On July 25, a large Russian energy manufacturer, Gazprom, said it would limit gas supplied to the EU through the Nord Stream 1 pipeline to 20 percent capacity. The company had already shut off the gas supply through the pipeline for repairs earlier in the month, and Russia had already stopped or reduced gas deliveries to 12 EU countries, citing supply chain problems, sanctions, or repairs.

Announced

Russia’s new space chief, Yuri Borisov, said Russia’s space agency, Roscosmos, will withdraw from the International Space Station by 2024 and create its own space station. Dimitry Rogozin, Borisov’s predecessor, had previously said that Russia would be willing to discuss keeping its astronauts on the ISS, but only if the U.S. dropped its sanctions against Russia’s space industry. Astronauts have manned the station nonstop for almost 22 years, conducting research in zero gravity and testing equipment for future space expeditions. Elon Musk’s SpaceX company now flies NASA astronauts to and from the space station, but for years NASA paid tens of millions of dollars per seat for rides to and from the station aboard Russian Soyuz rockets.

Contracted

Health officials from Rockland County, N.Y., reported on July 21 that an unvaccinated adult contracted the polio virus. Officials said the patient had a vaccine-derived strain of the virus, which he likely got from someone who received a live vaccine overseas. The patient is experiencing paralysis, according to authorities, but is no longer contagious. In the United States, children receive inactivated vaccines, but live vaccines are administered to children as drops in the mouth in some other countries. According to the U.S. Centers for Disease Control and Prevention, around 93 percent of children in the United States have received at least three shots of the inactivated virus.

Declared

World Health Organization Director-General Tedros Ghebreyesus declared monkeypox a global health emergency in late July.
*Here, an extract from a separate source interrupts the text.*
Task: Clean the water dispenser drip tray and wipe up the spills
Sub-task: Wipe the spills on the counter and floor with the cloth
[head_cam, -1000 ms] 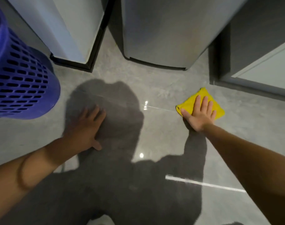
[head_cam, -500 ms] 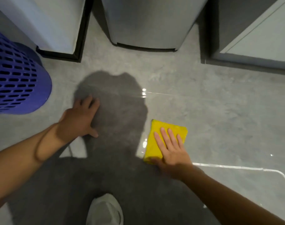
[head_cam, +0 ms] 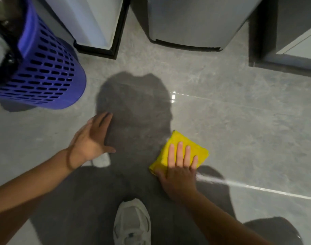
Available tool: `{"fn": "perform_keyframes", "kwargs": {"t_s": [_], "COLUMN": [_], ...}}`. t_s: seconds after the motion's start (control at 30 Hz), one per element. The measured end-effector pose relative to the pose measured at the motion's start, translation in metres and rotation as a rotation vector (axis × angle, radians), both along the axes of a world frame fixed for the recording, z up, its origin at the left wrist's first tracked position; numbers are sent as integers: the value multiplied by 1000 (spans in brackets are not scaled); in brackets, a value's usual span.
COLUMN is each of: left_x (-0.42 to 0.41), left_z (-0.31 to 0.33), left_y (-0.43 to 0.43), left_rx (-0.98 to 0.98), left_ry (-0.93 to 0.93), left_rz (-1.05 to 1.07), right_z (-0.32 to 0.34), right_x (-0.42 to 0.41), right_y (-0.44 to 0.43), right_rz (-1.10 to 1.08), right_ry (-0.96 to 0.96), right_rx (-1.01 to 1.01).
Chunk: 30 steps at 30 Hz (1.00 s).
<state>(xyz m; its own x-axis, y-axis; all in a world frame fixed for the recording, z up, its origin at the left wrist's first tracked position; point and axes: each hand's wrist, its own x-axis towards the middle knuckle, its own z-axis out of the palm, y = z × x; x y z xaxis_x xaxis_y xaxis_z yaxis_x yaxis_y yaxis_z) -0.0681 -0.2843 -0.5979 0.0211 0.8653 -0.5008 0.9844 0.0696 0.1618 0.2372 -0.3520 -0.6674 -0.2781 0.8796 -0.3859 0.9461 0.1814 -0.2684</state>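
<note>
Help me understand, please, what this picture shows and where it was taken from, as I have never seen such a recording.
It comes from a wide-angle camera worn on a person's head, looking down at the floor. No machine is involved, only two bare hands. The right hand presses flat on a folded yellow cloth, wiping the glossy grey tiled floor. The left hand holds nothing and is spread open against the floor. A blue perforated basket stands on the left, the bases of pale appliances lie ahead, and a white shoe shows below.
</note>
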Motion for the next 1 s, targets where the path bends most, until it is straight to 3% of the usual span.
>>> {"fn": "perform_keyframes", "kwargs": {"t_s": [0.17,0.27,0.43,0.6,0.73,0.83,0.9,1.0], "left_x": [-17,-18,-2,51,76,82,81,78], "left_z": [5,5,-1,-10,-14,-18,-20,-24], "left_y": [-16,-9,12,39,58,67,68,69], "left_rx": [25,-3,-67,-72,-73,-80,-70,-53], "left_ry": [1,-17,-29,44,56,77,96,105], "left_rz": [56,44,-62,-190,-312,-391,-434,-482], "right_z": [-14,-20,-11,-3,-2,-14,-20,-23], "right_x": [-132,-151,-49,119,181,177,151,83], "right_y": [108,136,29,-10,70,162,224,267], "right_rz": [127,220,313,11,-296,-488,-489,-268], "right_ry": [77,31,146,-64,-166,-148,-127,-86], "right_rx": [36,19,78,10,-90,-21,22,73]}}
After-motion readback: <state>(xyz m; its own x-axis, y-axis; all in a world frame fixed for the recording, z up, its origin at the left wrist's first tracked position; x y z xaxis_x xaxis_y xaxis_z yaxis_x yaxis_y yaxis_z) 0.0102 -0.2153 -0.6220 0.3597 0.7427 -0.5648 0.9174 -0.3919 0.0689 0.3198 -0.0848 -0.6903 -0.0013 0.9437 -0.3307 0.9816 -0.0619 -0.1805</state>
That does not necessarily mean the disease is especially transmissible or lethal—just that the WHO plans to invest more resources into combating it. Monkeypox has spread to more than 70 countries, with just under 3,000 cases in the United States. The virus is transmitted by contact with the skin lesions of an infected person. It is spreading primarily among homosexual men. The Centers for Disease Control and Prevention has sent more than 370,000 doses of a vaccine for the disease to U.S. states.